▶ [TASK REQUIREMENTS] Repeat only the stretch of lines below that runs from the line with "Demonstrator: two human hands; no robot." through the line with "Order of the", unaltered.

▶ [DATA IN THIS EXERCISE]

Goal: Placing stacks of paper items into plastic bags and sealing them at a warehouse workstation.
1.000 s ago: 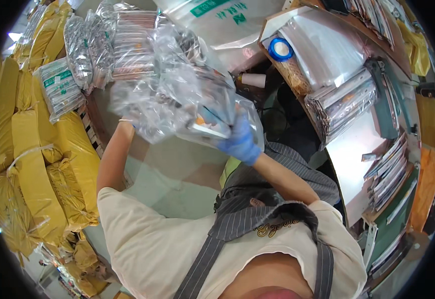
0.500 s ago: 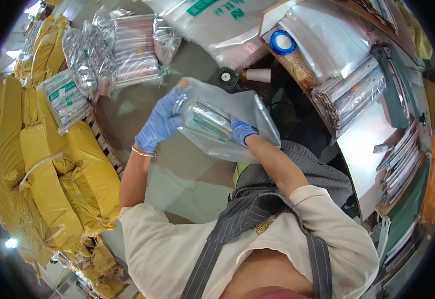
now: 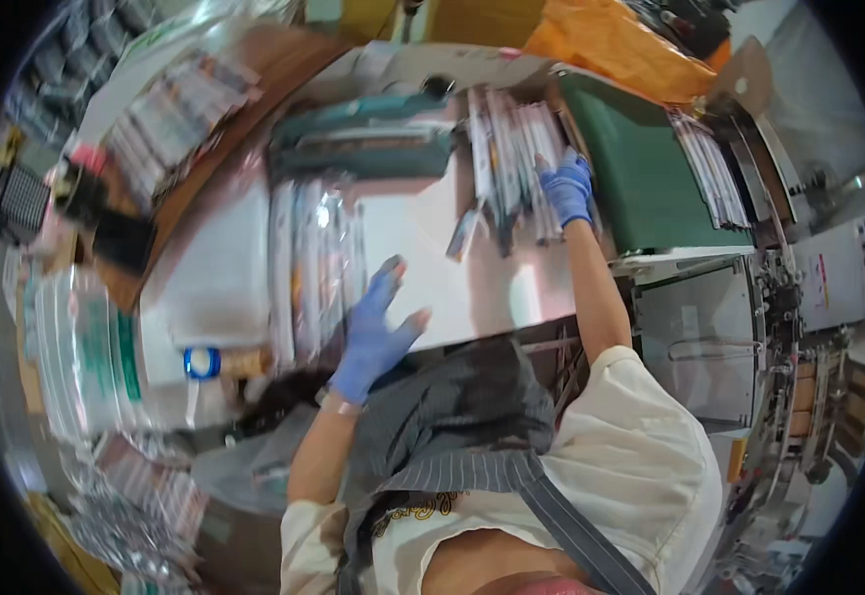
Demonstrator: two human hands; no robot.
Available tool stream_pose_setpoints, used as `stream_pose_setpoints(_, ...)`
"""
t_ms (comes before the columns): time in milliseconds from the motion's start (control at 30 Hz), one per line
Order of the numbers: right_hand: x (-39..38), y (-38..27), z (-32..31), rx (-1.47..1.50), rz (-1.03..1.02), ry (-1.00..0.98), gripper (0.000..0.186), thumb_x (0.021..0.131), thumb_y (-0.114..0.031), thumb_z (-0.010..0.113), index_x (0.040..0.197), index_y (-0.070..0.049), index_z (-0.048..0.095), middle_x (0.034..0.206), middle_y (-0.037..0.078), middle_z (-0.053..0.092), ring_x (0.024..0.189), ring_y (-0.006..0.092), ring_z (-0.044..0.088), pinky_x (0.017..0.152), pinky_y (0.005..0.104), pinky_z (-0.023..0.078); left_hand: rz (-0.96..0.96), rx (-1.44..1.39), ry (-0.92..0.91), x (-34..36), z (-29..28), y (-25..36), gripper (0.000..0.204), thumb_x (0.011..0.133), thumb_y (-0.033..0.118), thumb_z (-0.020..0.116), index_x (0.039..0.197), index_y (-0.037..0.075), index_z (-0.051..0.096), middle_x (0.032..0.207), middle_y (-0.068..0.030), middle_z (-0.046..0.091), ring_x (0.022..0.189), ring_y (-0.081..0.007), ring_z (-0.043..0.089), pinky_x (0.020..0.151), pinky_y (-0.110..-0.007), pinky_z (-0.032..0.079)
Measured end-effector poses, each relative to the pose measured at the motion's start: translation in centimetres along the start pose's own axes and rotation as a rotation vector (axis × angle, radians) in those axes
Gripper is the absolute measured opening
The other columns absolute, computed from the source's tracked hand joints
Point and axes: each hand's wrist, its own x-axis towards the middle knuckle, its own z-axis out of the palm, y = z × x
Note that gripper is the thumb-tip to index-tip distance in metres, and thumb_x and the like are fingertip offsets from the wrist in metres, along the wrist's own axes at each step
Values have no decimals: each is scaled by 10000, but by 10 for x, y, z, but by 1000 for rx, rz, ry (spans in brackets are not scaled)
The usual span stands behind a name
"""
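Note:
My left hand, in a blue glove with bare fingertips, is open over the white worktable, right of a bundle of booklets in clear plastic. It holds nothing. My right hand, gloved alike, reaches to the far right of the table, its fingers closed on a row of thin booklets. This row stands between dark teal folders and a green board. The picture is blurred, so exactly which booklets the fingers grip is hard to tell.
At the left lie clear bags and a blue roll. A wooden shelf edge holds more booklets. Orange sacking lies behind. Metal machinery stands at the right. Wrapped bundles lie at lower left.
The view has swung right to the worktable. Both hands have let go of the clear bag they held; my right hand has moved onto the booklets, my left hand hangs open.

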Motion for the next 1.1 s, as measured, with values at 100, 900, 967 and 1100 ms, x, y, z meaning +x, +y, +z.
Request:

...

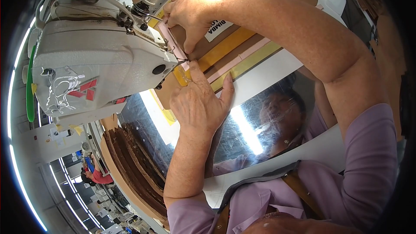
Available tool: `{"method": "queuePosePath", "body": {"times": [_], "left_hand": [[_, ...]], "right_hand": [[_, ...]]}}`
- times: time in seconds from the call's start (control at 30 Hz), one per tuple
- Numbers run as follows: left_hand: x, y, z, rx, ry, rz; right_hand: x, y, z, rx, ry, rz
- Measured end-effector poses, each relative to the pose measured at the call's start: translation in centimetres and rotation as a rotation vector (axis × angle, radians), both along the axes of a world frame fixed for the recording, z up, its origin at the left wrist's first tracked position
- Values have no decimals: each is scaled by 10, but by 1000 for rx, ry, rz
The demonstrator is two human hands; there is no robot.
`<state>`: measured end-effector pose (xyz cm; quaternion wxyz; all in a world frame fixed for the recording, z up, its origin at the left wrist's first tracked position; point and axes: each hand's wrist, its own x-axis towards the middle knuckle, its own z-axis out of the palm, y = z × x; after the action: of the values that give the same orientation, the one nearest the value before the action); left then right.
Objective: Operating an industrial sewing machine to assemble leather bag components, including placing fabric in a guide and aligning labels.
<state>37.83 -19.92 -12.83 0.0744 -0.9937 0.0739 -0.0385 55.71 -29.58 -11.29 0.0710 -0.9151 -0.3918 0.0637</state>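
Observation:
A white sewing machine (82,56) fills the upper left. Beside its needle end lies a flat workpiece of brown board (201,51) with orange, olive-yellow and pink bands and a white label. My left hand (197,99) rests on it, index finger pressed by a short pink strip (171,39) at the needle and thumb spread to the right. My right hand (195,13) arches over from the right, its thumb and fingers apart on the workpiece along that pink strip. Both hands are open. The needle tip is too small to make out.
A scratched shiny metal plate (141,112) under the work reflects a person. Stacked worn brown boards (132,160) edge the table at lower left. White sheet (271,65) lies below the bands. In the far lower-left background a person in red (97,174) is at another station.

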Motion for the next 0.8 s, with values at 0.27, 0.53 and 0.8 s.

▶ [EXERCISE OUTPUT]
Demonstrator: two human hands; no robot.
Available tool stream_pose_setpoints, used as `stream_pose_setpoints(_, ...)`
"""
t_ms (comes before the columns): time in milliseconds from the motion's start (control at 30 Hz), one per line
Order of the numbers: right_hand: x (-39..38), y (-38..27), z (-32..31), rx (-1.47..1.50), rz (-1.03..1.02), ry (-1.00..0.98), gripper (0.000..0.186), thumb_x (0.021..0.131), thumb_y (-0.114..0.031), thumb_z (-0.010..0.113), index_x (0.040..0.197), index_y (-0.070..0.049), index_z (-0.048..0.095), middle_x (0.034..0.206), middle_y (-0.037..0.078), middle_z (-0.053..0.092), ring_x (0.024..0.189), ring_y (-0.006..0.092), ring_z (-0.044..0.088), pinky_x (0.017..0.152), pinky_y (0.005..0.104), pinky_z (-0.023..0.078); left_hand: rz (-0.96..0.96), rx (-1.44..1.39), ry (-0.92..0.91), x (-34..36), z (-29..28), y (-25..36), gripper (0.000..0.204), thumb_x (0.011..0.133), thumb_y (-0.033..0.118), thumb_z (-0.020..0.116), index_x (0.039..0.197), index_y (-0.037..0.075), index_z (-0.051..0.096), middle_x (0.032..0.207), middle_y (-0.068..0.030), middle_z (-0.046..0.091), ring_x (0.022..0.189), ring_y (-0.081..0.007), ring_z (-0.043..0.089), pinky_x (0.020..0.151), pinky_y (-0.110..-0.007), pinky_z (-0.032..0.079)

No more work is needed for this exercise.